Although Patagonia is widely regarded as one of the blueprint examples for tackling environmental and societal issues in the apparel space, the outdoor brand knows there is always room for improvement and innovation. The simple action of no longer adding any additional nonremovable logos, like company graphics, to its product may seem trivial, but what the company has found is that these extra embellishments may stump the product’s lifespan.
“People change jobs, and the extra logo makes for an awkward re-gift. People tend not to pass logo’d gear down to their kids, and not everyone wants to be an advertisement on weekends, even if they’re proud to go into work on weekdays,” said Patagonia in a blogpost.
Allbirds, the direct-to-consumer footwear brand, has recently outlined a “to-do” list of environmentally-focused goals and commitments it aims to reach by 2025. This includes shifting how the brand farms for materials in order to offset its overall impact. The goal is to transition its wool supply chain to only buying from regenerative sources by the end of 2025.
Although it’s a step in the right direction, it still begs the question: can the overall process of shearing sheep for shoes actually be good for the environment? Should we stop at finding “ethically” sourced wool or do we focus our efforts on the growing number of animal-free material alternatives?
The global footwear and apparel retailer recently announced a partnership with Local Initiatives Support Corporation to establish a multi-million-dollar program that will span 12 US metropolitan areas where Foot Locker has a strong presence in the community. The company aims to provide grants starting at $20,000 to organizations and nonprofits that prioritize efforts promoting racial justice and equity, youth empowerment and career readiness, and community health, wellness and recreation.
This program is just the latest in Foot Locker’s 2020 pledge to donate $200 million USD over five years to the BIPOC communities it serves.
The Boston-based footwear and apparel brand has extended its overall Responsible Leadership mission to outline key eco-friendly initiatives it plans to realize by 2030. This includes: using 100% renewable electricity across its global operations by 2025; reducing its greenhouse gas emissions by 30% by 2030 as a signatory of the UN Fashion Industry Charter for Climate Change; sending zero waste to landfill from its footwear factories by 2025; and using both 50% recycled polyester and 100% preferred leather by 2025.
Additionally, New Balance is working towards offering all women factory workers educational and skills courses in order to foster greater levels of community stability and resilience.
The global holding company for luxury brands such as Louis Vuitton, Dior, Tiffany and Co., and more, LVMH recently unveiled its LIFE 360 environmental strategy that aims to preserve biodiversity and climate while engaging stakeholders.
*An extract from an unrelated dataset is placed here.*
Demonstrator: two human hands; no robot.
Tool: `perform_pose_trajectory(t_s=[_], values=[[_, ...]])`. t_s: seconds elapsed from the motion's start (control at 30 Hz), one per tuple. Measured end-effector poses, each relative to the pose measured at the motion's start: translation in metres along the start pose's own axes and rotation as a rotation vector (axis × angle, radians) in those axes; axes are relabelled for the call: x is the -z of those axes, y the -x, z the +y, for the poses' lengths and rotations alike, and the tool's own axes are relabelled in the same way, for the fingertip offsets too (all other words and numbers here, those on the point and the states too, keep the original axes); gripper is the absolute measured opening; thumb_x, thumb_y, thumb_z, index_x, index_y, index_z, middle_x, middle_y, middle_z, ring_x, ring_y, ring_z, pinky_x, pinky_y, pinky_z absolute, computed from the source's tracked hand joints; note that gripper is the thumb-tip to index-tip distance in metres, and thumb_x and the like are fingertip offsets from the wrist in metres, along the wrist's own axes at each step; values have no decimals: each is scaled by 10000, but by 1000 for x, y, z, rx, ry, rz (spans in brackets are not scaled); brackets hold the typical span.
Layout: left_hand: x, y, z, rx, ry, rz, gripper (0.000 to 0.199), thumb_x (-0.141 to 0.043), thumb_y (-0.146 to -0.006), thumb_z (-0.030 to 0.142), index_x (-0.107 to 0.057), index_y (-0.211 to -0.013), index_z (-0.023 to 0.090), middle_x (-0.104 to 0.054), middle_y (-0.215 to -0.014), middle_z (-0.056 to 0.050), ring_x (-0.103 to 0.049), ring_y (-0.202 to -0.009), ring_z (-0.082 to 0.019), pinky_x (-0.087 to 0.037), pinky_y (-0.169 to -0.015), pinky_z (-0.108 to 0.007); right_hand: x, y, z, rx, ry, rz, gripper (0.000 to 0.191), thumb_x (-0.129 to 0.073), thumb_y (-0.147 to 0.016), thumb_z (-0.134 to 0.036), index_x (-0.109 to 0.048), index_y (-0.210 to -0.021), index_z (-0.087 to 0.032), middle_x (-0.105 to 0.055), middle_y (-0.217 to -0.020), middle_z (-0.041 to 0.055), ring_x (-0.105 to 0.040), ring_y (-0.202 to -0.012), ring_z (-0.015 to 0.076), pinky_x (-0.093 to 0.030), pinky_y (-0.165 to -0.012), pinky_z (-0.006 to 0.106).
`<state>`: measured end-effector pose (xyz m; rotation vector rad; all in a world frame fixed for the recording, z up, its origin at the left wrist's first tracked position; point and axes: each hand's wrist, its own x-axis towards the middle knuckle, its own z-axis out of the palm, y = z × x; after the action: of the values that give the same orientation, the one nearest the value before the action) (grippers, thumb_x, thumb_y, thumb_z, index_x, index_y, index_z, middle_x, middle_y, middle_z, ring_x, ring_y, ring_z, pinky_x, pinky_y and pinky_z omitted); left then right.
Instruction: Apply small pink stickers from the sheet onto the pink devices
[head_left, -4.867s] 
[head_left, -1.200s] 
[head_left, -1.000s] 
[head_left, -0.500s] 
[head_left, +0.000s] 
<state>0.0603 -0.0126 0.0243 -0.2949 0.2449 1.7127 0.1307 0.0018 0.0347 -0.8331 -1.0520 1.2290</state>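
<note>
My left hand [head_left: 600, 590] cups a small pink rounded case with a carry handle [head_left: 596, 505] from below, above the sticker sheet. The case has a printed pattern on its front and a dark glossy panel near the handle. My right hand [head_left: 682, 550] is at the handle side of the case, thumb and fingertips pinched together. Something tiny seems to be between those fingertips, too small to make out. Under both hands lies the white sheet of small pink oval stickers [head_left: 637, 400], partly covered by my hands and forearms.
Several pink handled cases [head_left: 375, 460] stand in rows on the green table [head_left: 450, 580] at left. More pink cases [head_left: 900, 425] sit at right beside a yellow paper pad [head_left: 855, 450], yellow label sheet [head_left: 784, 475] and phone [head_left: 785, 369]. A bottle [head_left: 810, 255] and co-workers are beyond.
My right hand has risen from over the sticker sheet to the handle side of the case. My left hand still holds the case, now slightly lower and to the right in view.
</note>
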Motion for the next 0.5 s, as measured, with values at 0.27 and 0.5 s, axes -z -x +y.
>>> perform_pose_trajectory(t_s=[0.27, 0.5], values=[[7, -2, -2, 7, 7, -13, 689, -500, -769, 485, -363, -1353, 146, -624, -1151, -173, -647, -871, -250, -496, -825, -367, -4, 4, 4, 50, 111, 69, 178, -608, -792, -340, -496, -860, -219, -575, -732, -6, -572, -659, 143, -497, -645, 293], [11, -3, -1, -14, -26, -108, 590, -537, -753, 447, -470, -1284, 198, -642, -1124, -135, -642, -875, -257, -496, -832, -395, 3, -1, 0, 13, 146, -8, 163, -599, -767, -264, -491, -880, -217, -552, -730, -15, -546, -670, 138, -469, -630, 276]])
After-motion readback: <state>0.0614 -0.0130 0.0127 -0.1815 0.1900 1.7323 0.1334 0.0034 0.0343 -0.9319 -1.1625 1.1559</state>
The initiative outlines specific, traceable targets for the coming years of 2023, 2026 and 2030, and that includes: creating eco-conscious products with “creative circularity,” including alternative materials and supply chains that support the transition; the end of sourcing from deforestation areas and regenerating areas where brands have already taken from; and all employees will receive environmental training, in partnership with suppliers, to ensure responsible practices will be done.
Whether they’re product focused, operations and supply chain focused, or even socially and humanely focused, these initiatives show that brands are committed to reducing and reversing their negative impact on the planet. But without much real legal push, it’s up to us, the consumers, to hold them accountable. Time will surely tell.